TASK DIRECTIONS:
Keep every word of the entries and print them exactly; the pictures stay out.

Stored dataset items:
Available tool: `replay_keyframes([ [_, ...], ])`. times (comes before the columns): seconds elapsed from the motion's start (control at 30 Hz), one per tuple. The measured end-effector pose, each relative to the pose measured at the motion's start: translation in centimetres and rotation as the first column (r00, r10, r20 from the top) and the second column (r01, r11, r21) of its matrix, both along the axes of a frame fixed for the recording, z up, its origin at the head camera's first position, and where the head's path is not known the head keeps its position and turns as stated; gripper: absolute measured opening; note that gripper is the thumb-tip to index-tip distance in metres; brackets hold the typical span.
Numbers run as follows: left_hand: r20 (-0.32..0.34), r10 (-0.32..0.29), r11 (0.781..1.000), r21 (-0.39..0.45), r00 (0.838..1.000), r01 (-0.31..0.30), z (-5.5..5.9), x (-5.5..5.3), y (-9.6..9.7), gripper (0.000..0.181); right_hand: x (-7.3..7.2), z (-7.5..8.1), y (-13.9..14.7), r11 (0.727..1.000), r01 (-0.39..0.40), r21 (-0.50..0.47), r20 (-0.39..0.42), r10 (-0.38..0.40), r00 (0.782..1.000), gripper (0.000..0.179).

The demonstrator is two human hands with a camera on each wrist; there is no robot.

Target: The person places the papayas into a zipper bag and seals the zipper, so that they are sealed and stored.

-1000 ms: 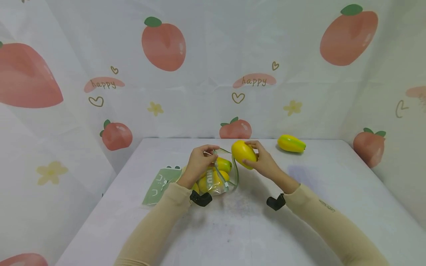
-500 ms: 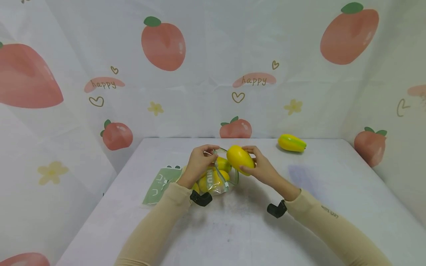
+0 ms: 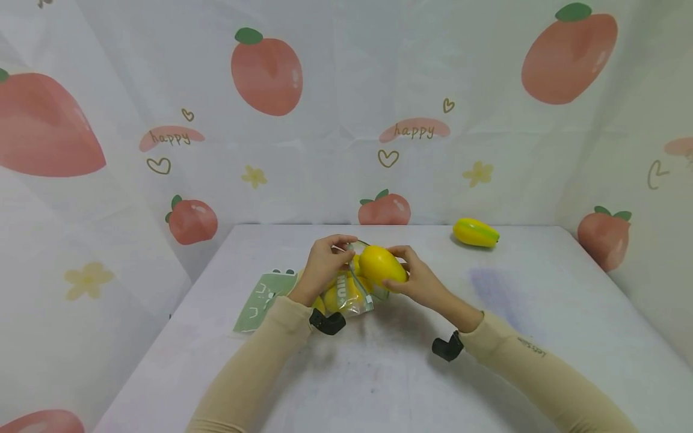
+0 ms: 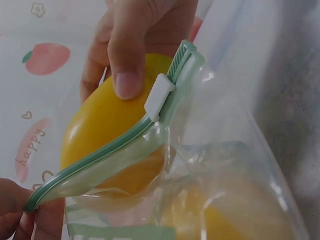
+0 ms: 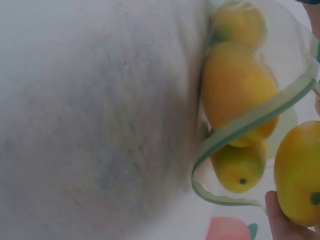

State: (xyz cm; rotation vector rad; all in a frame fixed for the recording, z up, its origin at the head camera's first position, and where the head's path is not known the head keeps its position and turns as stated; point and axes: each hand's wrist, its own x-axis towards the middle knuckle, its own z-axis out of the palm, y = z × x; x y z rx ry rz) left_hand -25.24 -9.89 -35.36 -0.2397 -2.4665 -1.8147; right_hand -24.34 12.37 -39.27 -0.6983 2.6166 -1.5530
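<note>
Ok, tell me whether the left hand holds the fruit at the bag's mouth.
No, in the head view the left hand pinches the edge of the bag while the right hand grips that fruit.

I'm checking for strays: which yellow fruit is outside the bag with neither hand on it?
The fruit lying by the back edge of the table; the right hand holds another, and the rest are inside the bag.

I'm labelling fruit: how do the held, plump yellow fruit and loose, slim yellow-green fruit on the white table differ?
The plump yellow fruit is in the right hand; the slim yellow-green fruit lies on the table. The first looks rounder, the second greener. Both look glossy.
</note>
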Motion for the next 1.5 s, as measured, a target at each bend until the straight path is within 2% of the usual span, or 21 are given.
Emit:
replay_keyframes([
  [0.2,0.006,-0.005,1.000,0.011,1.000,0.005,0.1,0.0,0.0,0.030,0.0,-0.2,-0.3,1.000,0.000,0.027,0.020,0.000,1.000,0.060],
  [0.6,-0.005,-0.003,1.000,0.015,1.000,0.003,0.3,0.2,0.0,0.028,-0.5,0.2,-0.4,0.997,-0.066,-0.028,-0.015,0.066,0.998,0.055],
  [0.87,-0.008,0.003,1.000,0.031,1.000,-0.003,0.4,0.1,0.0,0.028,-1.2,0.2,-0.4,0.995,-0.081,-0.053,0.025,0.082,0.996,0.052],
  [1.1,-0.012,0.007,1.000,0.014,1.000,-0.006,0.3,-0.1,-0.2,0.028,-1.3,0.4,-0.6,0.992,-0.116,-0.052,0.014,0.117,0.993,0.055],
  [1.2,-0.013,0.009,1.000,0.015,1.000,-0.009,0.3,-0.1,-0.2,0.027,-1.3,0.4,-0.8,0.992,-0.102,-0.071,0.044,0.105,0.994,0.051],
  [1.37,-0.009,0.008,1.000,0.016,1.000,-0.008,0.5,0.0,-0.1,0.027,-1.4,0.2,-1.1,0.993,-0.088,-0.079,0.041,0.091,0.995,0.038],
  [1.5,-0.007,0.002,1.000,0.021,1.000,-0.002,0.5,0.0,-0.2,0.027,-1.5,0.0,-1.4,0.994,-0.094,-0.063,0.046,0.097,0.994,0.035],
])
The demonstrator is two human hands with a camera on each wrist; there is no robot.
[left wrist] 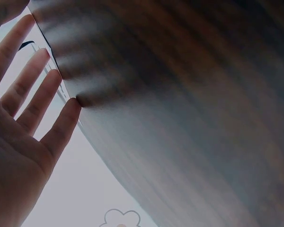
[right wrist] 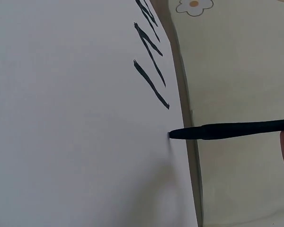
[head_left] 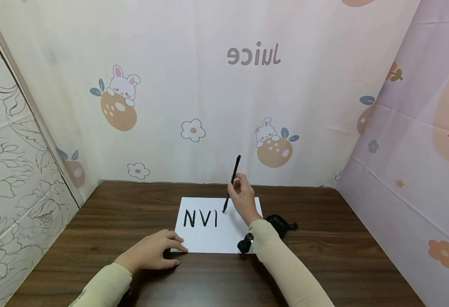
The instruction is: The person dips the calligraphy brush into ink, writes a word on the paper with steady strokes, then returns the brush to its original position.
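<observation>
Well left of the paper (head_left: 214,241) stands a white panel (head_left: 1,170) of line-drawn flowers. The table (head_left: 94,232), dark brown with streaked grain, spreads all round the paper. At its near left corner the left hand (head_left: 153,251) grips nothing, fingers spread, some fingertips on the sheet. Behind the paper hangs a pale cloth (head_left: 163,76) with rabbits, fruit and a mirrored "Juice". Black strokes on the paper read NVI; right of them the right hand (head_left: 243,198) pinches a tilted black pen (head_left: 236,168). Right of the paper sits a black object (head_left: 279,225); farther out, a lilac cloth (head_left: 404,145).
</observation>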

ANSWER TO THIS EXERCISE:
Available tool: `replay_keyframes([ [_, ...], ])`. times (comes before the columns): seconds elapsed from the motion's start (control at 30 Hz), one per tuple. The measured end-effector pose, each relative to the pose measured at the motion's start: translation in centimetres and rotation as the first column (r00, r10, r20 from the top) and the second column (r01, r11, r21) of its matrix, both along the axes of a frame fixed for the recording, z up, its origin at the head camera's first position, and where the head's path is not known the head keeps its position and turns as stated; gripper: absolute measured opening; note that gripper is the thumb-tip to index-tip distance in metres; brackets hold the typical span.
Numbers run as follows: left_hand: r20 (-0.32..0.34), r10 (-0.32..0.29), r11 (0.781..1.000), r21 (-0.39..0.45), r00 (0.838..1.000), r01 (-0.31..0.30), z (-5.5..5.9), x (-5.5..5.3), y (-9.6..9.7), gripper (0.000..0.181); right_hand: x (-7.3..7.2), z (-7.5..8.1), y (-13.9..14.7), r11 (0.727..1.000), r01 (-0.39..0.40), r21 (-0.50..0.47), r20 (-0.39..0.42), r10 (-0.38..0.40), r00 (0.782..1.000), gripper (0.000..0.179).

The demonstrator is two human hands with a camera on each wrist; there is no robot.

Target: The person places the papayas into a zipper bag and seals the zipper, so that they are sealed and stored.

-1000 ms: 
-500 ms: 
+0 ms: 
+0 ms: 
+0 ms: 

State: (xyz cm; rotation vector rad; all in a frame fixed for the recording, z up, its origin at the head camera's first position, and where the head's path is not known the head keeps its position and turns as stated; point and axes: each hand's wrist, its own x-axis towards the middle knuckle, its own z-axis out of the palm, y = z × x; x y z rx ry rz) left_hand -25.24 -9.89 -35.36 -0.2397 -2.4665 -1.8147; right_hand -24.34 12.37 -39.27 -0.6983 2.6166 -1.5530
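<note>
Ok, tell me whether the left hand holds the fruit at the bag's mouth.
No, in the head view the left hand pinches the edge of the bag while the right hand grips that fruit.

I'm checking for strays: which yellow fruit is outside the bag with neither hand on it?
The fruit lying by the back edge of the table; the right hand holds another, and the rest are inside the bag.

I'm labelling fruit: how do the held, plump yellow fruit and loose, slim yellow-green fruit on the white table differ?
The plump yellow fruit is in the right hand; the slim yellow-green fruit lies on the table. The first looks rounder, the second greener. Both look glossy.
</note>
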Motion for the next 1.5 s, as measured, a target at each bend until the straight path is within 2% of the usual span, or 21 are given.
Emit:
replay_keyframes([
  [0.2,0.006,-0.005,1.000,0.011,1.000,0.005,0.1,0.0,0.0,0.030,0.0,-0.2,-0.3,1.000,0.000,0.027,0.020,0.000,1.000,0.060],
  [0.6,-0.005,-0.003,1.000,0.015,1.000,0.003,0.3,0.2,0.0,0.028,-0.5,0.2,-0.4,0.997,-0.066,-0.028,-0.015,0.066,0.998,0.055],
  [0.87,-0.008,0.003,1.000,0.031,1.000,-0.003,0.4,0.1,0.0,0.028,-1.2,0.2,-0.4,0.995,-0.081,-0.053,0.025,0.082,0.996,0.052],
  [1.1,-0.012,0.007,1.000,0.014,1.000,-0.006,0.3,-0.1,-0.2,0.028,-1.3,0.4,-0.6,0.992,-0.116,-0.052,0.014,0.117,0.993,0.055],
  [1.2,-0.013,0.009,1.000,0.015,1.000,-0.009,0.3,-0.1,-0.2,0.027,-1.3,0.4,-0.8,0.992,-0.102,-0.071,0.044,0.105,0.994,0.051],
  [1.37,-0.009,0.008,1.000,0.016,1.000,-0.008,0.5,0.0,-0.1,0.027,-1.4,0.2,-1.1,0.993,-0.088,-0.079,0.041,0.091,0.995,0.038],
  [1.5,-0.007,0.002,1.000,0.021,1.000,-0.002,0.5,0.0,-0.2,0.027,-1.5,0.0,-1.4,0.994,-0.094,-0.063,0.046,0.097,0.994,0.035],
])
The demonstrator is two human hands with a camera on each wrist; there is no robot.
[left wrist] 
[right wrist] 
[head_left] 
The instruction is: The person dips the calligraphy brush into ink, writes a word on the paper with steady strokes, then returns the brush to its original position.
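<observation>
Well left of the paper (head_left: 214,241) stands a white panel (head_left: 1,170) of line-drawn flowers. The table (head_left: 94,232), dark brown with streaked grain, spreads all round the paper. At its near left corner the left hand (head_left: 153,251) grips nothing, fingers spread, some fingertips on the sheet. Behind the paper hangs a pale cloth (head_left: 163,76) with rabbits, fruit and a mirrored "Juice". Black strokes on the paper read NVI; right of them the right hand (head_left: 243,198) pinches a tilted black pen (head_left: 236,168). Right of the paper sits a black object (head_left: 279,225); farther out, a lilac cloth (head_left: 404,145).
</observation>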

No further output will be produced for this exercise.